BRIEF DESCRIPTION OF THE DRAWINGS
[0016] These and other features, aspects, and advantages of the
present invention will become better understood with regard to the
following description, appended claims, and accompanying drawings
where:
[0017] FIG. 1A shows an exemplary setup to practice one embodiment
of the present invention;
[0018] FIG. 1B shows a functional block diagram of a computing
device that may be used in FIG. 1A to practice one embodiment of
the present invention;
[0019] FIG. 1C shows an exemplary fiducial marker for augmented
reality;
[0020] FIG. 1D shows a marker based augmented reality application
and a corresponding 3D object display in a displayed image;
[0021] FIG. 1E shows an exemplary markerless target for augmented
reality;
[0022] FIG. 1F shows an augmented reality with a markerless target
and a corresponding 3D object in a displayed image;
[0023] FIG. 2A and FIG. 2B illustrate a marker without any
obstacles and the same marker being blocked by a hand;
[0024] FIG. 2C illustrates a basic flowchart of image processing
and display of AR object by a conventional AR module;
[0025] FIG. 2D illustrates a flowchart or process of marker-based
AR application including the recognition of hand gesture and a
corresponding command to display one or more AR objects;
[0026] FIG. 3A illustrates that a marker has no obstacles;
[0027] FIG. 3B illustrates that a left portion of the marker is
blocked by a hand;
[0028] FIG. 3C illustrates that a major portion of the marker is
blocked by a hand;
[0029] FIG. 3D illustrates that a right portion of the marker is
blocked by a hand;
[0030] FIG. 3E illustrates recovery of the marker after it has been
blocked by a hand;
[0031] FIG. 3F shows a flowchart or process of image processing and
receiving an input command using hand movement and its moving
direction;
[0032] FIG. 3G illustrates the computation of a center position of
optically blocked area;
[0033] FIG. 3H illustrates a moving direction of the center of
optically blocked area by hand gesture;
[0034] FIG. 3I illustrates the computation of unwarped image by a
perspective transformation and its local 2D coordinates;
[0035] FIG. 4A illustrates that a left portion of a markerless
target is being blocked by a hand;
[0036] FIG. 4B illustrates that a major portion of a markerless
target image is being blocked by a hand
[0037] FIG. 4C illustrates that a right portion of a markerless
target image is being blocked by a hand;
[0038] FIG. 4D illustrates a basic flow chart of markerless AR
application including the recognition of hand gesture and its
command to display AR objects;
[0039] FIG. 4E shows a flowchart or process of image processing and
receiving an input command using hand movement and its moving
direction;
[0040] FIG. 4F illustrates the estimation of a moving direction of
a hand using the captured images and identified key points in a
markerless AR target image;
[0041] FIG. 5A illustrates hand gestures by horizontal or vertical
swipe;
[0042] FIG. 5B illustrates hand gestures by U-turn movement at each
side of target image;
[0043] FIG. 5C illustrates hand gestures by U-turn movement at each
vertex of target image;
[0044] FIG. 6 illustrates audio feedback when a hand gesture is
correctly recognized;
[0045] FIG. 7 illustrates an enclosure containing multiple
targets
[0046] FIG. 8A illustrates a round piece of paper or a cylindrical
object with graphics thereon as a markerless target;
[0047] FIG. 8B illustrates a hand gesture and a display of AR
object using the markerless target of FIG. 8A;
[0048] FIG. 9A illustrates a supplemental mirror setting to provide
a reflective camera angle for an AR user of desktop PC; and
[0049] FIG. 9B illustrates a mirror and its mount on a PC screen to
obtain the reflective camera angle.
DESCRIPTION OF THE PREFERRED EMBODIMENTS
[0050] In the following description, numerous specific details are
set forth in order to provide a thorough understanding of the
present invention.

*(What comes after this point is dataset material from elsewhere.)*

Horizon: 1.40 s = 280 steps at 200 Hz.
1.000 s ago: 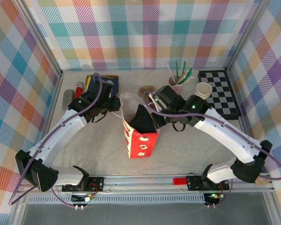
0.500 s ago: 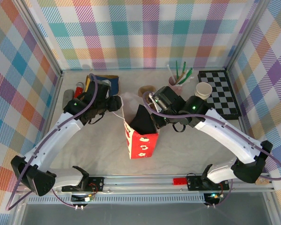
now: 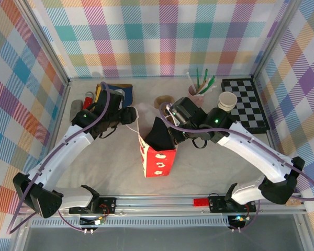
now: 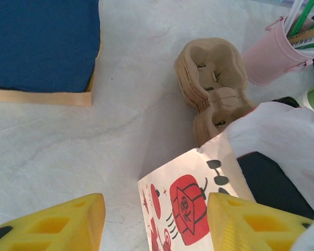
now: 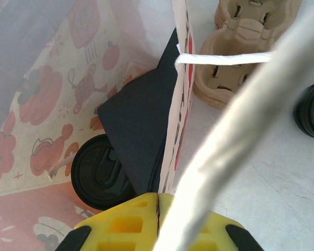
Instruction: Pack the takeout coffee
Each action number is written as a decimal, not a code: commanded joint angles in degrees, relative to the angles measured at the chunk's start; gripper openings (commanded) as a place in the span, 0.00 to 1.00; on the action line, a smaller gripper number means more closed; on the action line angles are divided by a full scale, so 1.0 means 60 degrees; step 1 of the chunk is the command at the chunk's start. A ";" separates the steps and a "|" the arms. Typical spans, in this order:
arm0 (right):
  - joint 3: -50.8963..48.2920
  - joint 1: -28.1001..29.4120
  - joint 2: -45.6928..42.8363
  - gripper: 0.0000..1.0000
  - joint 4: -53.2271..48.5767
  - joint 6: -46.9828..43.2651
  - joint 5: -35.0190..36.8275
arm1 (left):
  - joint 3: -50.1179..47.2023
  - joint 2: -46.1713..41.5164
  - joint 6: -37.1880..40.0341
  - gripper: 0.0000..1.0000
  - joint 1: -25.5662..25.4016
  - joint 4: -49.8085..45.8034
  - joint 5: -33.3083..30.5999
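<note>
Right gripper [image 5: 158,204] is pinched tight on the rim of the paper bag [image 3: 158,154]. Its yellow fingers are pressed together, and the bag's wall runs down between them on the bag's far-right side. Left gripper [image 4: 156,219] hangs over the bag's far-left corner with its fingers [image 4: 57,222] spread wide and nothing in them, so that one's just open.

The takeout coffee [image 5: 99,172] sits down inside the bag, near the bottom. Its black round lid is partly tucked under a dark fold [image 5: 138,130], and I can't make out the cup body.

A stack of pulp cup carriers [image 4: 214,78] sits just behind the bag. The pink cup of straws [image 4: 275,55] is behind and to the right of the bag. A blue block [image 4: 42,42] is off behind the bag's left side.
</note>
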 commanded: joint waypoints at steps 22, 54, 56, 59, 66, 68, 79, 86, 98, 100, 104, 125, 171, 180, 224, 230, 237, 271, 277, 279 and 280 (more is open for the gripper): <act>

However, it will become obvious to those skilled
in the art that the present invention may be practiced without
these specific details. The description and representation herein
are the common means used by those experienced or skilled in the
art to most effectively convey the substance of their work to
others skilled in the art. In other instances, well-known methods,
procedures, components, and circuitry have not been described in
detail to avoid unnecessarily obscuring aspects of the present
invention.
[0051] Reference herein to "one embodiment" or "an embodiment"
means that a particular feature, structure, or characteristic
described in connection with the embodiment can be included in at
least one embodiment of the invention. The appearances of the
phrase "in one embodiment" in various places in the specification
are not necessarily all referring to the same embodiment, nor are
separate or alternative embodiments mutually exclusive of other
embodiments. Further, the order of blocks in process flowcharts or
diagrams representing one or more embodiments of the invention do
not inherently indicate any particular order nor imply any
limitations in the invention.
[0052] Embodiments of the present invention are discussed herein
with reference to FIGS. 1A-9B. However, those skilled in the art
will readily appreciate that the detailed description given herein
with respect to these figures is for explanatory purposes as the
invention extends beyond these limited embodiments.
[0053] FIG. 1A shows one exemplary setup 100 that may be used to
practice one embodiment of the present invention. The setup 100
includes a computing device with a video camera (not visible)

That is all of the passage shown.